Kia Ākina

Working towards lifelong recovery from obesity

Using BMI to set your Goals

This section outlines the calculations you need to do to work out how much weight you’ve got to lose to get to a BMI of 29 and to help you set some goals for the next year – one year at a time! The calculations below are worked out for a hypothetical person, who is 130kg in weight and 1.72m in height.

If you are having difficulty with the arithmetic don’t worry, lots of people do. You don’t have to be a mathematician to recover from obesity.If you are struggling to follow the instructions below just email the Kia Ākina co-ordinator at info@kiaakina.nz and they will be able to help you.  You could also come to one of our weekly network meetings and you will find someone there who will be able to help you with this.

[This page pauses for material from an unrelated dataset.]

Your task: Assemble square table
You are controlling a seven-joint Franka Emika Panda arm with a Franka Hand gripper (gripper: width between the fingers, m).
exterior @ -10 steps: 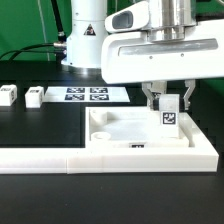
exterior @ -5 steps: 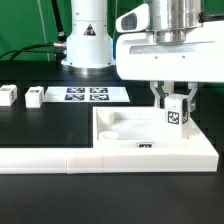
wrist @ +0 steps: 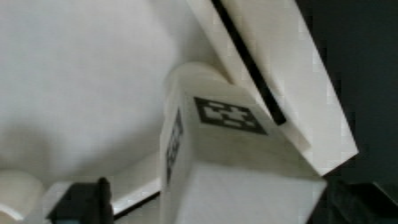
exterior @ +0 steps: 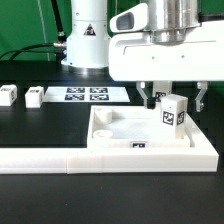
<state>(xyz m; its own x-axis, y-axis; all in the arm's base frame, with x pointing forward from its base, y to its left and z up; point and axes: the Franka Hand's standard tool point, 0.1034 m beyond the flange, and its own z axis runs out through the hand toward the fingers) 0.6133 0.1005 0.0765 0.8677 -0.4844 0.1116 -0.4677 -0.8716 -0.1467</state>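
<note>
1. The end effector (exterior: 176, 100) is standing open, jaws spread wide and gripping nothing; a gap is showing between each finger and the leg.
2. The leg (exterior: 172, 114) is standing directly between the fingertips and reaching below them, its long axis running upright, roughly parallel to the fingers.
3. Its foot is resting in the corner of the tabletop (exterior: 118, 146) beneath the end effector; I cannot tell whether it is seated in its hole.
4. The arm is hanging straight down over that corner, wrist vertical.
5. A short straight descent and closing would likely be enough for re-gripping.
6. Two spare legs (exterior: 10, 95) are lying on the worktop (exterior: 40, 125), well apart from the end effector.
</note>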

How much weight does our hypothetical person, who is 1.72 metres in height and 130 kilograms in weight, need to lose to get to a BMI of 29?

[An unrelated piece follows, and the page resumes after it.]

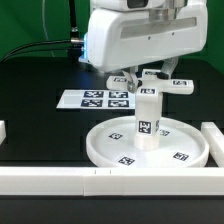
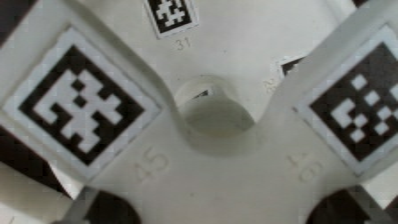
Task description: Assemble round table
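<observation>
The round disc [image 1: 105, 150] lies flat on the black table, with the short cylindrical leg [image 1: 147, 120] standing upright in its central hub. The cross-shaped foot [image 1: 163, 87] sits level on top of the leg, under the arm's white head. My gripper [image 1: 141, 78] is right above the leg and shut on the foot. In the wrist view the foot [image 2: 214, 115] fills the picture, with its round centre hole and tagged arms, and one arm runs between my fingers [image 2: 82, 200]. My gripper [image 2: 214, 212] grips that arm.
The marker board [image 1: 100, 98] lies behind the disc toward the exterior view's left. White border blocks run along the front [image 1: 60, 180], the right [image 1: 213, 140] and the left edge [image 1: 3, 130]. Black cables hang at the back.
</observation>
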Robot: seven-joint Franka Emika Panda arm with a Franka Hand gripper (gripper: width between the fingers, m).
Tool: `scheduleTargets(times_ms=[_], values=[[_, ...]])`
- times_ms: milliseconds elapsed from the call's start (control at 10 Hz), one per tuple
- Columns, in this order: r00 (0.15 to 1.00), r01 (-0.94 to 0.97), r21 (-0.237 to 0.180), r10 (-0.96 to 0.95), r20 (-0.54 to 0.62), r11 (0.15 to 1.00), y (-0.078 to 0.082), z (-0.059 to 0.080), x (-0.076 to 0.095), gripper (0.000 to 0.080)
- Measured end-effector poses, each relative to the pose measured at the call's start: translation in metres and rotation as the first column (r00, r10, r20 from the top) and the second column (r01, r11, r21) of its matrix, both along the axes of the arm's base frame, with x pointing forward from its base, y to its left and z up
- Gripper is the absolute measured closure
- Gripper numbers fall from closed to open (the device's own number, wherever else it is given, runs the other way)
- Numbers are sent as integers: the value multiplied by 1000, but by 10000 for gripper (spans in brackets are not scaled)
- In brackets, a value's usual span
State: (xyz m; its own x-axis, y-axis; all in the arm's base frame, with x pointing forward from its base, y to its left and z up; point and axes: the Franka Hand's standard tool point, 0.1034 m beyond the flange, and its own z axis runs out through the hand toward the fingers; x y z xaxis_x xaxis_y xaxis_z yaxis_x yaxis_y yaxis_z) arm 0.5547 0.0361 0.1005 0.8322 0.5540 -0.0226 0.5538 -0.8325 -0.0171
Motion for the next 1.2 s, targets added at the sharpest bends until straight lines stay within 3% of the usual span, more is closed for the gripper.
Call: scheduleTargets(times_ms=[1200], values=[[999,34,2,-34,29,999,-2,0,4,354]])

At a BMI of 29, they will be 86kg (29 x 1.72 x1.72), so they need to lose 44kg from a baseline of 130kg to get to that ultimate goal. But that’s in the future – most likely a few years away, and could very well seem too high a mountain to climb from base camp. So it’s best to concentrate on the present and this first year, setting monthly goals and working in the present on these much shorter intermediate goals, living one day at a time.

So a key question is: “How much weight would be good to lose in the first year?”

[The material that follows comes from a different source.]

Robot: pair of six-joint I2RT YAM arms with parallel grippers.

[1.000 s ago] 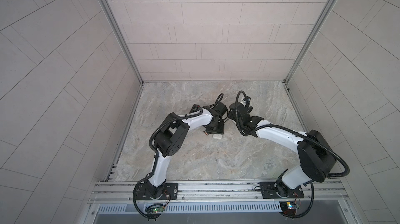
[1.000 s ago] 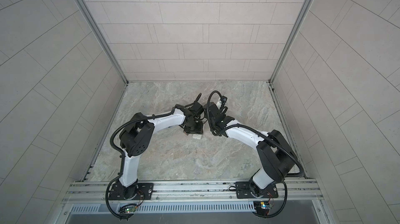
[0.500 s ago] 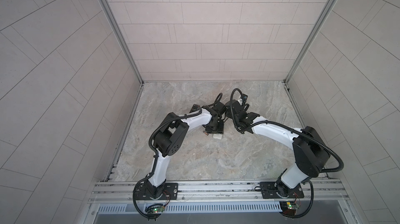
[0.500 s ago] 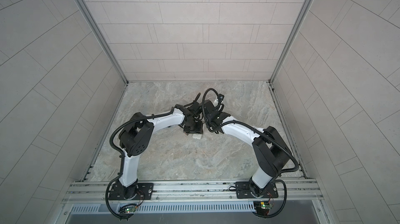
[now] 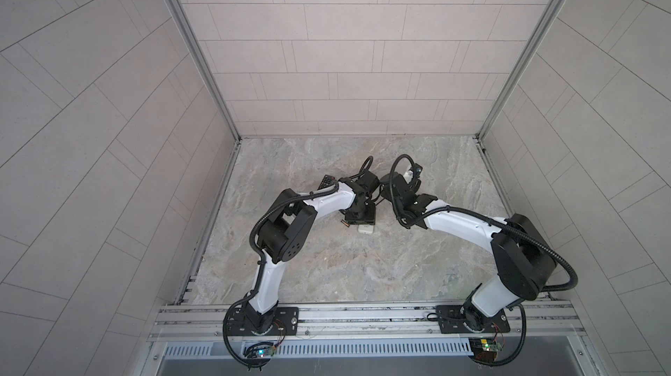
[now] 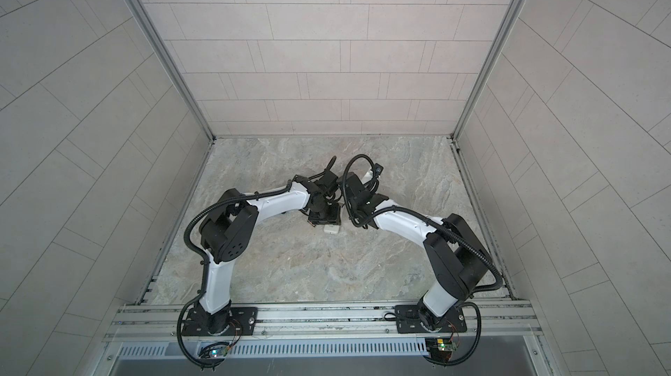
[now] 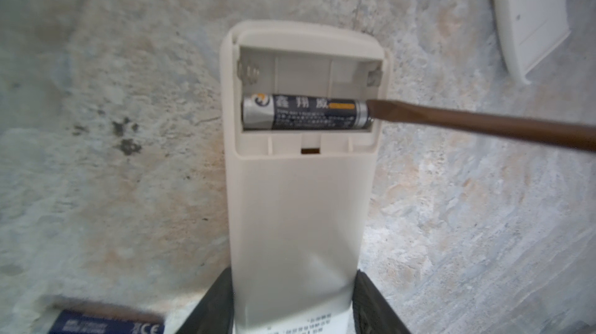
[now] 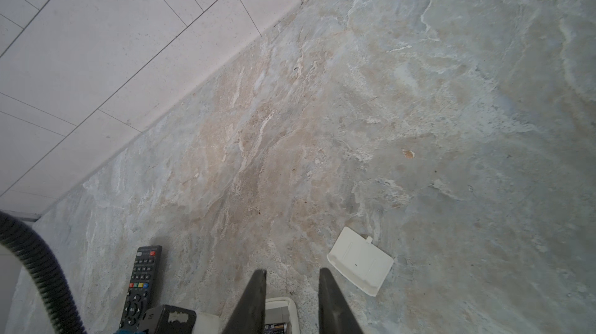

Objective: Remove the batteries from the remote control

There is no precise figure that we are able to give you to answer this question and perhaps the most important consideration is what feels manageable to you.  If you are not sure what would be manageable we have found that a weight loss goal of 10% of body weight per year is manageable for most people. However, we are aware of research in people with obesity that weight loss more than 10% over 12 months can be more effective in some people, although long-term outcomes comparing various speeds of weight loss are not available at this point.

At the end of the day, it is weight in 5-10 years’ time that is the crucial issue, not how much weight can be quickly lost in the short-term. “The Biggest Loser” type competitions are so often just that, setting people up to be the biggest losers, because rapid uncontrolled weight loss so often ends up with people regaining the weight and not uncommonly putting even more on than they lost in the first instance. In Kia Ākina we emphasise the need to Take Control, which means losing weight in a controlled way.

You need time to consolidate lifestyle changes, which means practice and practice until they become second nature. This is why a slower, more solid approach to weight loss works more effectively for the majority of people. Kia Ākina is primarily a permanent lifestyle change programme rather than weight-loss programme. Weight loss is the inevitable outcome of a more healthy lifestyle.

If you want to experiment with weight loss greater than 10% in the first year, e.g. 20%, we will support you and from a research perspective will be very interested in your progress. Equally, if you want to just try for 5% we will also support you to achieve that goal. Most people aim for 10%, so let’s work out the calculations for our hypothetical person based on 10% loss of weight in the first year.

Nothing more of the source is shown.